Categories: Radar and Laser 1014.7 min read
Discover how police get your speed using radar detectors and laser defusers.

If you’ve ever been pulled over for speeding, you know the feeling; your heart races, and your palms get sweaty. You’re not alone. For every five drivers on the road, one will get a speeding ticket this year. Police write approximately 41 million tickets every year, generating about six billion dollars in revenue. That’s from speeding tickets alone! The two main ways police get a speed reading to write tickets are radar and laser. Radar and laser are very different, but they have one thing in common: they both are used to write speeding tickets that cost you money.

Police Radar

The radar beam coming from an officer’s radar gun is huge, approximately 200 feet in diameter at the normal targeting distance of 1000 feet. That’s about the same size as a Ferris Wheel, like the one at Navy Pier in Chicago.The radar beam coming from an officer’s radar gun is huge, approximately 200 feet in diameter at the normal targeting distance of 1000 feet. That’s about the same size as a Ferris Wheel, like the one at Navy Pier in Chicago. For this reason, radar is not pinpoint accurate. If a police officer shoots a radar beam at a congested six-lane highway, they won’t know for sure which car is speeding unless they can make visual confirmation.

There are different frequencies of police radar called radar bands. There are three bands of radar that are used by police officers in North America. The first is X-band. X-band is the oldest band of radar, scanning at about 10.525 GHz. Although X-band is not commonly used nationwide, it is still used by police officers in New Jersey and Ohio. For this reason, it’s still something to be looking out for.

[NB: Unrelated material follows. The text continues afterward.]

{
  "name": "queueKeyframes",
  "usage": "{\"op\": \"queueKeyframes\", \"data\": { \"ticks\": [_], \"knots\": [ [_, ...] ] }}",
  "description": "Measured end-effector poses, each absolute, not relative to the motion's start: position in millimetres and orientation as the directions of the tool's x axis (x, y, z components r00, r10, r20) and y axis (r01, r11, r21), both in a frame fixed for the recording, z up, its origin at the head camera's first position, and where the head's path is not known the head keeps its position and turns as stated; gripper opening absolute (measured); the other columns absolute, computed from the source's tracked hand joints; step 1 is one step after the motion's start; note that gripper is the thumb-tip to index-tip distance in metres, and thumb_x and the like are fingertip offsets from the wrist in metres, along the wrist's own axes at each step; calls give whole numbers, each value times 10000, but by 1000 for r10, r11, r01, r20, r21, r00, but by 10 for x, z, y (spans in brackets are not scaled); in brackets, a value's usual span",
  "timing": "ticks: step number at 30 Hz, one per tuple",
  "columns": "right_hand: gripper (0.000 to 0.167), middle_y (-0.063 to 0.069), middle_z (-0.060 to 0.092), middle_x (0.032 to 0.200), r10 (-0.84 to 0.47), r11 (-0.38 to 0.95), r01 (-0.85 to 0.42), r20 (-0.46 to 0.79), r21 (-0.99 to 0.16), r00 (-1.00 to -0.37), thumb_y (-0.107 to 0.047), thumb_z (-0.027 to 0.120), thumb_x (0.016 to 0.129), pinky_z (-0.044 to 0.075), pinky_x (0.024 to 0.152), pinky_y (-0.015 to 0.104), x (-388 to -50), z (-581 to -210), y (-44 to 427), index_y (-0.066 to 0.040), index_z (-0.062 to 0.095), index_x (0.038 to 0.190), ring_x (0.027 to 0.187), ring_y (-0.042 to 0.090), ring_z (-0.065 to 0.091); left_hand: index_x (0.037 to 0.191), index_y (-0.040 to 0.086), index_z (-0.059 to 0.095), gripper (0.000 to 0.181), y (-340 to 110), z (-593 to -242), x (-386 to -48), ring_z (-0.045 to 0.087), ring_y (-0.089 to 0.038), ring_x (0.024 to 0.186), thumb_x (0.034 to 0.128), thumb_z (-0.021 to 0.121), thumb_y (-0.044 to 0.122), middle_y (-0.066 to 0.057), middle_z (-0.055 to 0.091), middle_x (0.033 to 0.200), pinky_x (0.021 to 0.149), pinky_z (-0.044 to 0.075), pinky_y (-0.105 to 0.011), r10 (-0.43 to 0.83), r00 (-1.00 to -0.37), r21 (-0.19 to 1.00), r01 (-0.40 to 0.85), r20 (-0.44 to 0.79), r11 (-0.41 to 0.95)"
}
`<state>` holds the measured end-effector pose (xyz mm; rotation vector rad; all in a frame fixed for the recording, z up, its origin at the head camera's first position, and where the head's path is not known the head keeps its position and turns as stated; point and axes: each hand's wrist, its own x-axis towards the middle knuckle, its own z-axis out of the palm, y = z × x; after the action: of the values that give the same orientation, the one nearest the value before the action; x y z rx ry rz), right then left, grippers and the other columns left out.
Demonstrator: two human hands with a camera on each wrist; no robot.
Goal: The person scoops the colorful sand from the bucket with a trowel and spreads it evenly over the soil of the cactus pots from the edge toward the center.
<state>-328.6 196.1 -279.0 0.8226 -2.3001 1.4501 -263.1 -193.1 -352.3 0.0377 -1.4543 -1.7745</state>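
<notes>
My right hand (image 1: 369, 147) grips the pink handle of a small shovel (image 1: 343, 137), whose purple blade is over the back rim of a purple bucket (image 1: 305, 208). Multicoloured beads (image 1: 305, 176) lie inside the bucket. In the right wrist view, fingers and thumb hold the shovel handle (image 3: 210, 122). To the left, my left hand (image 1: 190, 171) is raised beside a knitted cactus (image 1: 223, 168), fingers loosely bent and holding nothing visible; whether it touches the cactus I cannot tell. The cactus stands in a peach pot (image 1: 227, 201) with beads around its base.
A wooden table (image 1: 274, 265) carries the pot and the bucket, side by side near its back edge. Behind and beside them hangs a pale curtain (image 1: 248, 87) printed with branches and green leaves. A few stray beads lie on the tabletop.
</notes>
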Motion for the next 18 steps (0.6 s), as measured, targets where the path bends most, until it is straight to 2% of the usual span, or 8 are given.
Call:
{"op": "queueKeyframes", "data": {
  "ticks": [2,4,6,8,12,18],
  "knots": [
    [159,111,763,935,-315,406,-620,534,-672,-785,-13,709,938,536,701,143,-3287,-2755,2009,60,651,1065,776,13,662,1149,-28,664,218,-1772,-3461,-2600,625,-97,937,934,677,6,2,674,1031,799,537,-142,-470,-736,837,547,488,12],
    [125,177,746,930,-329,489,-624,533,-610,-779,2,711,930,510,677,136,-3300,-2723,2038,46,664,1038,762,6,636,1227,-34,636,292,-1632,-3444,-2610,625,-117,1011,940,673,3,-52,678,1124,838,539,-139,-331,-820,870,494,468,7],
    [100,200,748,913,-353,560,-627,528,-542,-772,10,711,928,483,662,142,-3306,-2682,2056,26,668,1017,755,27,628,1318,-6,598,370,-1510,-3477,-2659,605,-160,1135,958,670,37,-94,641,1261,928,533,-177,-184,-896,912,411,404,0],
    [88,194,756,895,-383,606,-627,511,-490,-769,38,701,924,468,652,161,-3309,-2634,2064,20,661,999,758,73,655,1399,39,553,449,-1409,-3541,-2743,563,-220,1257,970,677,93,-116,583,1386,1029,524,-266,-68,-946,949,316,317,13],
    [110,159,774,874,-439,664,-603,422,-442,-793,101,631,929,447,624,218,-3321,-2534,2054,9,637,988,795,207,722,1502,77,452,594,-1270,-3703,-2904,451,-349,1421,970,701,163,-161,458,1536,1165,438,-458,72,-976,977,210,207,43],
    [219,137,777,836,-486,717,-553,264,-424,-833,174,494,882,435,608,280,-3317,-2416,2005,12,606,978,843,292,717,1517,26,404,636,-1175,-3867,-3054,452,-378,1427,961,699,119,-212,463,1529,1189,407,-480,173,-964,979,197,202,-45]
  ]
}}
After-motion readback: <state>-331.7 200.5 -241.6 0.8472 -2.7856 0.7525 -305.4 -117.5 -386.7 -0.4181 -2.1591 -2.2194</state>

K-band is the second band of radar, scanning at about 24.125 GHz. K-band is the most widely used band of radar, not only by the police but also by other sources. K-band is being emitted by automatic doors, security systems, and cars with collision avoidance and lane departure warning.

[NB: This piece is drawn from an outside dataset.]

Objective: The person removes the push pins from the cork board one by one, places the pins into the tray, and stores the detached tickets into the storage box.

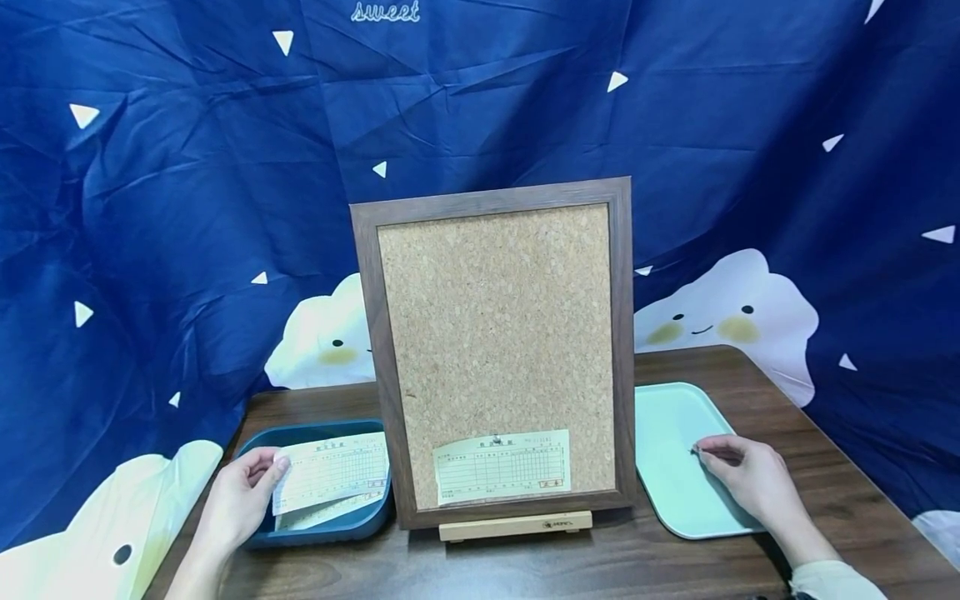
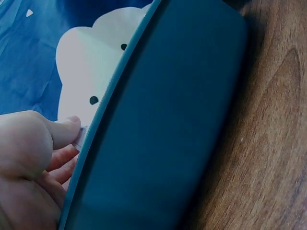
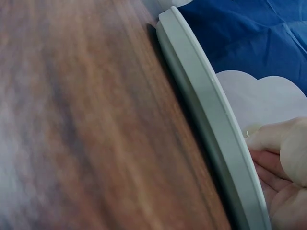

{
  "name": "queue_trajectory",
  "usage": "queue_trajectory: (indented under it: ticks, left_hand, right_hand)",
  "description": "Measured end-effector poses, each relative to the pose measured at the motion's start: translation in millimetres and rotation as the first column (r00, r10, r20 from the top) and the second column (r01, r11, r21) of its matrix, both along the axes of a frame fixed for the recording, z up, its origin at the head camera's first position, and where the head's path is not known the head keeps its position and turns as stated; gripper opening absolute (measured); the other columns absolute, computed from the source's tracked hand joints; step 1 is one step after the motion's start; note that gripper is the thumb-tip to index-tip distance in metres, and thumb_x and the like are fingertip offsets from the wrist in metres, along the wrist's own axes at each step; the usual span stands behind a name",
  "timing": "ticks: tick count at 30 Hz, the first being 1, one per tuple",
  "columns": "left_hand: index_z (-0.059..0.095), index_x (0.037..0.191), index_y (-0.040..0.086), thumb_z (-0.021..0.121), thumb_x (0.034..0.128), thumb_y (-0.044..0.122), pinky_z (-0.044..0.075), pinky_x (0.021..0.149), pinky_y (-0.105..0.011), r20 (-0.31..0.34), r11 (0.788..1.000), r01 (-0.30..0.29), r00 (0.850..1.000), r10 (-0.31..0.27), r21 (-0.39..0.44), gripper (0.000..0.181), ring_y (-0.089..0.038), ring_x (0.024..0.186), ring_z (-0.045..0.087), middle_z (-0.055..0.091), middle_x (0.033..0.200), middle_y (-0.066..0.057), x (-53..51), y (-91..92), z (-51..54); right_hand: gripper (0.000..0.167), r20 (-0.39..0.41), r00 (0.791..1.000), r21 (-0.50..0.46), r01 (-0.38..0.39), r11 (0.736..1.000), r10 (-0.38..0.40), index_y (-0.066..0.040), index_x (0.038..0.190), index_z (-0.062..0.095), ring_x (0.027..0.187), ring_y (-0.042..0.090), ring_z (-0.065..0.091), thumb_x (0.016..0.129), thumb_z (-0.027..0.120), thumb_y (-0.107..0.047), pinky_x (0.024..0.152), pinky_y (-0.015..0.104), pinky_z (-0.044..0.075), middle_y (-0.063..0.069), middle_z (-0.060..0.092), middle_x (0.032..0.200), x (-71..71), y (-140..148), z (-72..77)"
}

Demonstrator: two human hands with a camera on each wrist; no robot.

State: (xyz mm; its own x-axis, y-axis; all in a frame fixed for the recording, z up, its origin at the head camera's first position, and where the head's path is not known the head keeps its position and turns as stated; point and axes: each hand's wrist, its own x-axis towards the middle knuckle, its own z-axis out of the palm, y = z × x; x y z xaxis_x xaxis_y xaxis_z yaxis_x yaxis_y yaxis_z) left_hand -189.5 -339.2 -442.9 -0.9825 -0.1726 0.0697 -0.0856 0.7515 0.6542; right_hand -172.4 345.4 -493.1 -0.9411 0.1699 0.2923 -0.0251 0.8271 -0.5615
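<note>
On the left, my left hand (image 1: 243, 496) pinches the left edge of a printed paper slip (image 1: 333, 468) between thumb and fingers. That slip is over a blue bin (image 1: 352, 527), with another slip (image 1: 318, 515) lying beneath it. Over a mint-green tray (image 1: 667, 500) on the right, my right hand (image 1: 750, 475) pinches a tiny pushpin (image 1: 695, 448); a thin point shows at the fingertips in the right wrist view. Between the hands stands a framed corkboard (image 1: 502, 333). A similar slip (image 1: 502, 468) is fixed low on it by a small pin (image 1: 497, 439) at its top edge.
The board leans on a light wooden stand (image 1: 517, 527) on the brown wooden table (image 1: 525, 575). Behind hangs a dark blue curtain (image 1: 487, 108) with white clouds and triangles. The bin's tall wall (image 2: 158, 124) fills much of the left wrist view.
</note>
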Motion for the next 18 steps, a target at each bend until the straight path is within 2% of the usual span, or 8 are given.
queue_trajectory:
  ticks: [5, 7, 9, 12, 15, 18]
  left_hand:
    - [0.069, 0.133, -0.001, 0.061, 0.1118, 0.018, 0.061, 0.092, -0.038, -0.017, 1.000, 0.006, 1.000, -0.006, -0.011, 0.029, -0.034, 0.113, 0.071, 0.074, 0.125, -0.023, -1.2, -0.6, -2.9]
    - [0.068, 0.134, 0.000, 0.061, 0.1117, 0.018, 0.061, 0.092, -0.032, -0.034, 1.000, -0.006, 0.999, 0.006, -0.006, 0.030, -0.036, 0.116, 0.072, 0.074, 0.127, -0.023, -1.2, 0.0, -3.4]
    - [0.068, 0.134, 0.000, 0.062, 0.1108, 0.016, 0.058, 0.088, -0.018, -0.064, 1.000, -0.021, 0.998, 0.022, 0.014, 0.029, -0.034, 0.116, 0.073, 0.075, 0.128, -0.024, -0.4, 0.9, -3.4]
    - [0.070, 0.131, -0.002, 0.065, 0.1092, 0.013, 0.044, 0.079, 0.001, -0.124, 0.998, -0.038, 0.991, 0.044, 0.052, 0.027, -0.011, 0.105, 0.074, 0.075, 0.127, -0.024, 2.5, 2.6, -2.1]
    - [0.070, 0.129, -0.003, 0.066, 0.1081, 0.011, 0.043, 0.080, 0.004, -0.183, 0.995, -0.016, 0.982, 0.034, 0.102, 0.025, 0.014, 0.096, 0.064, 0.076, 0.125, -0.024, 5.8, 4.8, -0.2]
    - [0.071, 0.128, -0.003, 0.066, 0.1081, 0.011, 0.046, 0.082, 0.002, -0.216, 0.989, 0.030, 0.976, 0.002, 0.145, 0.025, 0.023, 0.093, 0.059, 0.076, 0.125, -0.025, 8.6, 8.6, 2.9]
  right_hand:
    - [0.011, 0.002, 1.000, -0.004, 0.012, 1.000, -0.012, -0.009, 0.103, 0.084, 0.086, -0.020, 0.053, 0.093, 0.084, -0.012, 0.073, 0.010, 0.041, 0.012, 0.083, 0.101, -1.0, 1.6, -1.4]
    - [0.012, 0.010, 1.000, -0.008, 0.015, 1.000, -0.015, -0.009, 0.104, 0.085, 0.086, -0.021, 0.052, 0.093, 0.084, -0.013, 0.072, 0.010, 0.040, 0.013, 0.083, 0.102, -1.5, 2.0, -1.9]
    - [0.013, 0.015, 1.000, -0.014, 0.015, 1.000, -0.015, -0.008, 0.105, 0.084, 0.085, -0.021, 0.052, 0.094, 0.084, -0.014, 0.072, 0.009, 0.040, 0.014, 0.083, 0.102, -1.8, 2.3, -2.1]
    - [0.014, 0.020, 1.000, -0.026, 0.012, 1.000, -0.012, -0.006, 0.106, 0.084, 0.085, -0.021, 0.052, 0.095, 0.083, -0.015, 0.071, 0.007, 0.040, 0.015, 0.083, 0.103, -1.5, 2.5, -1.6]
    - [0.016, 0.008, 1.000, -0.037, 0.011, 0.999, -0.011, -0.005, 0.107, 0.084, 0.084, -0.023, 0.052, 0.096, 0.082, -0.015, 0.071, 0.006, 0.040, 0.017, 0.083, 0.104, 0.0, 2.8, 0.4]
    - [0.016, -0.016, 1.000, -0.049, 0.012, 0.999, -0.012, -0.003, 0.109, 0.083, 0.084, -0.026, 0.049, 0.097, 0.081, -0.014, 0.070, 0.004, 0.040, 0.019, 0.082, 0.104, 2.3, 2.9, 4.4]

The third band of police radar is called Ka-band. Ka-band scans between 33.4-36.0 GHz, a frequency used almost exclusively by police officers. So, if you have a radar detector and you hear “Ka-band,” you know it’s time to check your speed.

Radar is the most common way that police get a speed reading. This is because radar is very convenient for the police to use. Police can shoot radar any time they are in their vehicles. They can shoot radar while they are either stationary or moving. This means that they can have radar on for an entire eight-hour shift, writing tickets the whole time. Because of the radar signal’s size, early detection and warning are critical to avoid a speeding ticket.

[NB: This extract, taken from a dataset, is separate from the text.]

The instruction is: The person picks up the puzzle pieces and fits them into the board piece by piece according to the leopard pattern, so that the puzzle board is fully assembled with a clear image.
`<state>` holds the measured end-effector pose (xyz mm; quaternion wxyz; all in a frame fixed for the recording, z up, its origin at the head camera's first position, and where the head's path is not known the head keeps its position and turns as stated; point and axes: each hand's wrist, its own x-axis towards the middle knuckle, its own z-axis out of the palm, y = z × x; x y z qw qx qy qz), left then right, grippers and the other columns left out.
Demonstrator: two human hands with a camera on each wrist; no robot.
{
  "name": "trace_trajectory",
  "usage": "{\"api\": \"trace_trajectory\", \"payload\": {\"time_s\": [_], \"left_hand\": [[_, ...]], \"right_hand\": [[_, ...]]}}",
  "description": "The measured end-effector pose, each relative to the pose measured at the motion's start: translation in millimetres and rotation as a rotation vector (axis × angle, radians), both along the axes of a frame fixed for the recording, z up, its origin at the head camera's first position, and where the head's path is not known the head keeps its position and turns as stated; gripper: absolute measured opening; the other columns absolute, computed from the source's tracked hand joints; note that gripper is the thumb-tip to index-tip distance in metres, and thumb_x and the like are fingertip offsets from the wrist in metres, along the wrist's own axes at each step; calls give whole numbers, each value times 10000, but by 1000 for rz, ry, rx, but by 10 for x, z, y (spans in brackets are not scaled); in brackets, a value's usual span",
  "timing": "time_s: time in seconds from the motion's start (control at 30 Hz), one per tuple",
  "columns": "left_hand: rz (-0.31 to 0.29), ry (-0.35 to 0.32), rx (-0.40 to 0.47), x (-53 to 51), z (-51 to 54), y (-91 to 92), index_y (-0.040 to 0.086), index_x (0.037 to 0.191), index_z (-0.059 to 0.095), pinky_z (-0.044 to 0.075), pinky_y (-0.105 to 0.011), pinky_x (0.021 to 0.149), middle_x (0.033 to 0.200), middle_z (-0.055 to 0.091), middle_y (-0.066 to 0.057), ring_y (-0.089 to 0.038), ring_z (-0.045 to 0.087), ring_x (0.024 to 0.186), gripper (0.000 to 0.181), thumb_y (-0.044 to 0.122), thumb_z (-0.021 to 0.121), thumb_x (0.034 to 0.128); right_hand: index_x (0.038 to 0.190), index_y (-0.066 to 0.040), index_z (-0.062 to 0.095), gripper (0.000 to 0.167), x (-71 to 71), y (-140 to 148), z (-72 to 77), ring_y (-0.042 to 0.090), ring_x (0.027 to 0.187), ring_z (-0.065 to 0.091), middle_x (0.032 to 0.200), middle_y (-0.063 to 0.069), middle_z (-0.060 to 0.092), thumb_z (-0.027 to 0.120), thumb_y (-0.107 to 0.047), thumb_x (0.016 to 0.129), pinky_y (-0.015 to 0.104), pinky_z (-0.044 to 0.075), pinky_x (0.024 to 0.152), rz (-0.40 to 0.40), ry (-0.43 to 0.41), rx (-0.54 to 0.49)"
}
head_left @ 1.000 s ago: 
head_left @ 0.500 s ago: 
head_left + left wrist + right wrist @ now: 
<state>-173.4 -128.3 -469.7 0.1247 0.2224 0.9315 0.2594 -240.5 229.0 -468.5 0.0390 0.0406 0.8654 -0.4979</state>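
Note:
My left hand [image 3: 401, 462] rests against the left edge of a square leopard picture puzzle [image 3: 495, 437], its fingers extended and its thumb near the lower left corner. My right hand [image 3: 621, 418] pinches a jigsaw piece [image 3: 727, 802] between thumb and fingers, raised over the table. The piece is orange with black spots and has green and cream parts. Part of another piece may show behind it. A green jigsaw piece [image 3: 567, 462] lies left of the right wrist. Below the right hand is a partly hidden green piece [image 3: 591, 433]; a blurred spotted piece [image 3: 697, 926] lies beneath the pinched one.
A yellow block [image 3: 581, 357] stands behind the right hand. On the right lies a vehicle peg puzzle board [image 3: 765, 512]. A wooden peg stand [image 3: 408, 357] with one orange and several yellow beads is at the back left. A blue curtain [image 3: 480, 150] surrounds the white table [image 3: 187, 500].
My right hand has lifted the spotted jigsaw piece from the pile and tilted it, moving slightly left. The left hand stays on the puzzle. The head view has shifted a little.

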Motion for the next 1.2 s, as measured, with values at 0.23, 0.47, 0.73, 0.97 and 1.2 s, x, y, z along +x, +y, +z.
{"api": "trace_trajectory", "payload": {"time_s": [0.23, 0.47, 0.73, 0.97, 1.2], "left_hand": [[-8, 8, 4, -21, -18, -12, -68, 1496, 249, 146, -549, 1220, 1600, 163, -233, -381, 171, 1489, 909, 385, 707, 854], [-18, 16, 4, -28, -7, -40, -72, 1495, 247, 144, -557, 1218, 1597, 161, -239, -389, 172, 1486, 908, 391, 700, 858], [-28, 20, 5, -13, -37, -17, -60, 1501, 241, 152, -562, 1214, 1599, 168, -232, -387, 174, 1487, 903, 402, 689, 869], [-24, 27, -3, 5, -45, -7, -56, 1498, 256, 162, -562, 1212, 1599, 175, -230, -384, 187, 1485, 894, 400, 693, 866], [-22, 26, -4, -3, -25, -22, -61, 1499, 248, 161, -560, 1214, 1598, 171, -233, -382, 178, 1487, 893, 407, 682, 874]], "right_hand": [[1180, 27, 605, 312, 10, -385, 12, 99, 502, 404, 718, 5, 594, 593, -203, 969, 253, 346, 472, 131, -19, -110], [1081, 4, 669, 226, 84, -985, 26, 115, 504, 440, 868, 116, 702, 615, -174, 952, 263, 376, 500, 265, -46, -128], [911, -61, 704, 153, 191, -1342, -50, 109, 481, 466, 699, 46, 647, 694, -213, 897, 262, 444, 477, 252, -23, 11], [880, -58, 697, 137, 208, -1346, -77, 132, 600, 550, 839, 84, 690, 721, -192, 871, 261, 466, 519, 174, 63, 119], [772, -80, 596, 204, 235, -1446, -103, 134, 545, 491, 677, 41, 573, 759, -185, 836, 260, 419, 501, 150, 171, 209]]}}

Police Laser or LIDAR – (Light Detection And Ranging)

The second method that police use to write speeding tickets is laser. Police laser operates by emitting a short burst of infrared laser light and reflecting the beam off your vehicle and back to the gun. The gun then analyzes the quick “roundtrip” of the laser beam and reports your speed-reading to the officer. Police officers are trained to target vehicles from a stationary position at a distance of 800 to 1,200 feet.

Unlike police radar (which can typically be detected in advance), police laser pinpoints a specific vehicle and provides no advance warning. If you’re in the sights of a police laser gun, then the officer is attempting to receive a speed-reading from your vehicle only. He aims at a reflective spot (such as the license plate or headlights), squeezes the trigger on his laser gun, and receives a speed-reading almost instantaneously (if the vehicle does not have laser jammers installed).

How can police pinpoint one vehicle? Police laser beams are narrow and very accurate, measuring roughly 18 – 36 inches in diameter at the standard targeting distance of 1,000 feet. Although a police laser is more accurate than radar, it does have its drawbacks and limitations, which is why radar is more commonly used. Police must be stationary while shooting laser, and weather conditions can impact the officer’s ability to target a vehicle. This includes occasions when the sun is directly behind the target vehicle, nighttime, and even weather can reduce the device’s range.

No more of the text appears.